Quand Peter McKenzie avait 12 ans, un jeune chanteur folk inconnu a déménagé à New York et s'est brièvement écrasé sur le canapé de ses parents. Finalement, en déménageant, le chanteur a laissé derrière lui des feuilles de paroles d'harmonica et divers souvenirs de gribouillages qui sont maintenant devenus des objets de collection recherchés ayant appartenu au désormais célèbre Bob Dylan. Avec la permission de Dylan, McKenzie a commencé en 1991 à vendre les objets que Dylan avait laissés derrière lui. Aujourd'hui, McKenzie est impliqué dans une série de poursuites et de contre-poursuites avec deux revendeurs d'objets de collection, dont l'un travaille avec McKenzie depuis le début.

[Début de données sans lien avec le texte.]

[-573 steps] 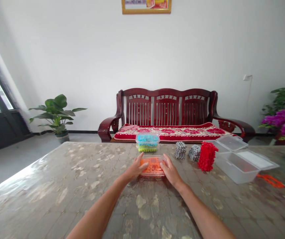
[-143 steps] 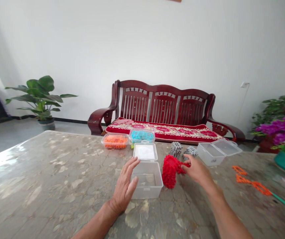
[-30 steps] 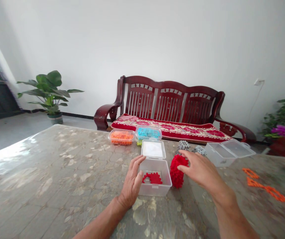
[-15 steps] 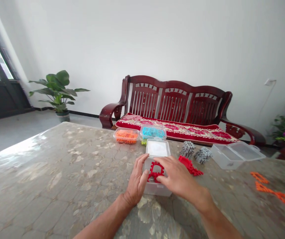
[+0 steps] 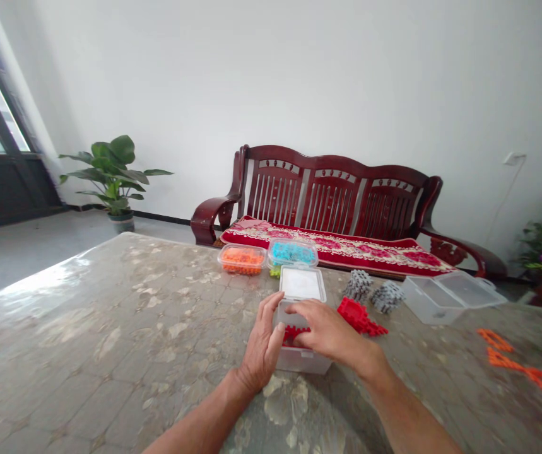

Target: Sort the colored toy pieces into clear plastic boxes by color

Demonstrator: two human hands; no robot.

Vidéos d'un auteur-compositeur américain
Quand Peter McKenzie avait 12 ans, un jeune chanteur folk inconnu a déménagé à New York et s'est brièvement écrasé sur le canapé de ses parents. Finalement, en déménageant, le chanteur a laissé derrière lui des feuilles de paroles d'harmonica et divers souvenirs de gribouillages qui sont maintenant devenus des objets de collection recherchés ayant appartenu au désormais célèbre Bob Dylan. Avec la permission de Dylan, McKenzie a commencé en 1991 à vendre les objets que Dylan avait laissés derrière lui. Aujourd'hui, McKenzie est impliqué dans une série de poursuites et de contre-poursuites avec deux revendeurs d'objets de collection, dont l'un travaille avec McKenzie depuis le début.
Le revendeur Jeffrey Gold associé à McKenzie depuis 1991 affirme maintenant que McKenzie lui a vendu pour 100 000 $ de faux artefacts de Dylan, notamment un harmonica, une couverture d'album signée de Harry Belafonte et diverses feuilles de paroles. Cependant, selon McKenzie, tous les artefacts en question sont authentiques. L’explication de McKenzie pour cette poursuite est que Gold n’a pas été en mesure de vendre les souvenirs à des prix demandés gonflés et cherche maintenant un moyen de récupérer son investissement monétaire. En raison de la publicité entourant le procès de Gold, un deuxième revendeur, Reed Orenstein, ayant également des difficultés à vendre une copie des billets de Dylan qu'il avait achetés à McKenzie, s'est maintenant manifesté pour remettre en question l'authenticité de son objet. Orenstein poursuit McKenzie pour 000 000. Toujours fidèle à l'authenticité de ses souvenirs, Peter McKenzie poursuit pour 0000 000, invoquant la diffamation.
Malgré ces récentes affirmations concernant la validité de la marchandise McKenzie, un revendeur reste ferme dans sa confiance dans la collection de Peter McKenzie. Actuellement, le détaillant Skyline Brooks commercialise l’un des écrits de Dylan obtenu à l’origine auprès de McKenzie.